Now it is mid-March here in coastal Virginia. We’ve had a day or two that felt like early summer this week, and we may have snow here by afternoon. A huge weather front is over us now. I woke up before six this morning to thunder and heavy rain. And the backside of the front is bringing temperatures in the 20s here by this evening. There is a tornado watch just south of us, and the patio is flooded right now. We are caught up in the midst of great changes.

Sporophytes ripen spores above this expanding patch of moss. The soil is alive with new growth.

But the garden continues to unfold, and will benefit from the soaking rain. Warmer days will follow, and we’ll get on with it, just as we do every spring.

For now, I’m not only enjoying late winter flowers, but also the beautiful lichens growing on the trees, expanding mosses, rooting stem cuttings and emerging ferns. The constant in our garden is change, and change is our best mentor through the unfolding years.

Cyrtomium, Japanese holly fern

With appreciation to The Propagator, who hosts Six on Saturday each week.

You might enjoy my new series of posts, Plants I Love That Deer Ignore. Ten groups of plants are featured thus far, and the list will continue to grow.

7 comments

  1. Lovely photos ❤ It is my aim to have something flower in my garden every day of the year too! But here in sunny South Australia January and February are tying too but for different reasons, too much heat and dry, the opposite side of the coin!

    Liked by 1 person

    • The opposite side of the coin, but an equal challenge. We’re learning there are things that no longer do well here in the summer because of our heat, and because many nights don’t really cool off.
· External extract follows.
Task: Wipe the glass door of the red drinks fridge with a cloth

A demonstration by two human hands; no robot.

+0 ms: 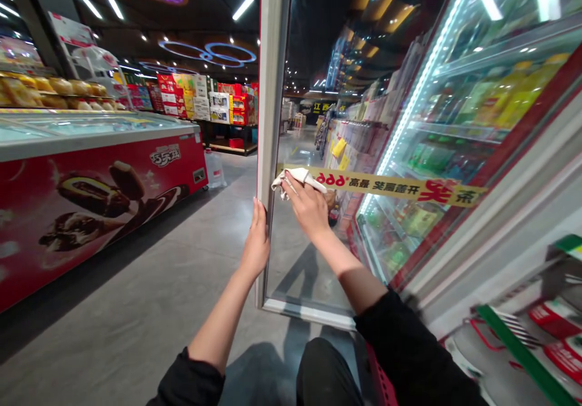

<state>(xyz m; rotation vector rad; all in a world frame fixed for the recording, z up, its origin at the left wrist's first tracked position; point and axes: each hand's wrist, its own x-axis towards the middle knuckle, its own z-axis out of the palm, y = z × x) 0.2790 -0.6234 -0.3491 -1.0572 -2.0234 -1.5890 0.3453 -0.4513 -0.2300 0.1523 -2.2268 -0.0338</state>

It becomes more challenging to choose good plants, but there is no shortage of beautiful plants to grow. Thank you for visiting and for leaving a note, Sarah ❤ ❤ ❤

      Liked by 1 person

  2. Gee, your forsythia seem to be on a similar schedule to ours. They are uncommon here, and there are only tow in our landscapes, with a third waiting for a landscape. I started a few more, but they are not coming along too fast. Anyway, the best was of the few was just about to bloom, with fat buds just beginning to pop open, when someone who came to help us out pruned most of the blooming stems off.

    Liked by 1 person

    • Oh Tony. Such ‘help’ we don’t need. You have to have a vision of what the plant will look like in future to prune well. I’m sorry for your little shrubs. I noticed that stems of Forsythia that I brought inside to force often rooted after the flowers finished. For several years I’d cut and force bouquets of Forsythia, and later plant the rooted stems. Of course, now I’ve realized that Forsythia will root as a hardwood cutting directly in the soil, so when my partner helpfully pruned some of ours in early January (yes, covered in buds) I found the trimming, cut them down and struck them. So I have a few stems rooting now, too. Forsythia is a great early spring plant. Sadly, it looks pretty rangy the rest of the time. I understand why people want to keep them compact. But I prefer to let the shrubs grow, and just give some space to a jumble of them. One of the prettiest displays of Forsythia around here is planted on the bank supporting a bridge over a main thoroughfare in Virginia Beach. The slope of the bank is covered in a solid planting of Forsythia. When it finally blooms in late winter, it is stunning. Interesting to know that Forsythia bloom at around the same time in your climate, as in ours. Spooky communication at a distance?

      Liked by 1 person

      • The specimen here was not pruned for the sake pruning it. It was just in the way. No one understands how much work I put into it. It is just vegetation to them. I do not try to keep them compact, so prefer to put them where they can grow as big as they want to, with those tall and arching canes. I prune out canes that are more than two years old, so that they are constantly replacing them with new canes. I suppose that I could coppice them annually after bloom, since the new canes will bloom for the following year.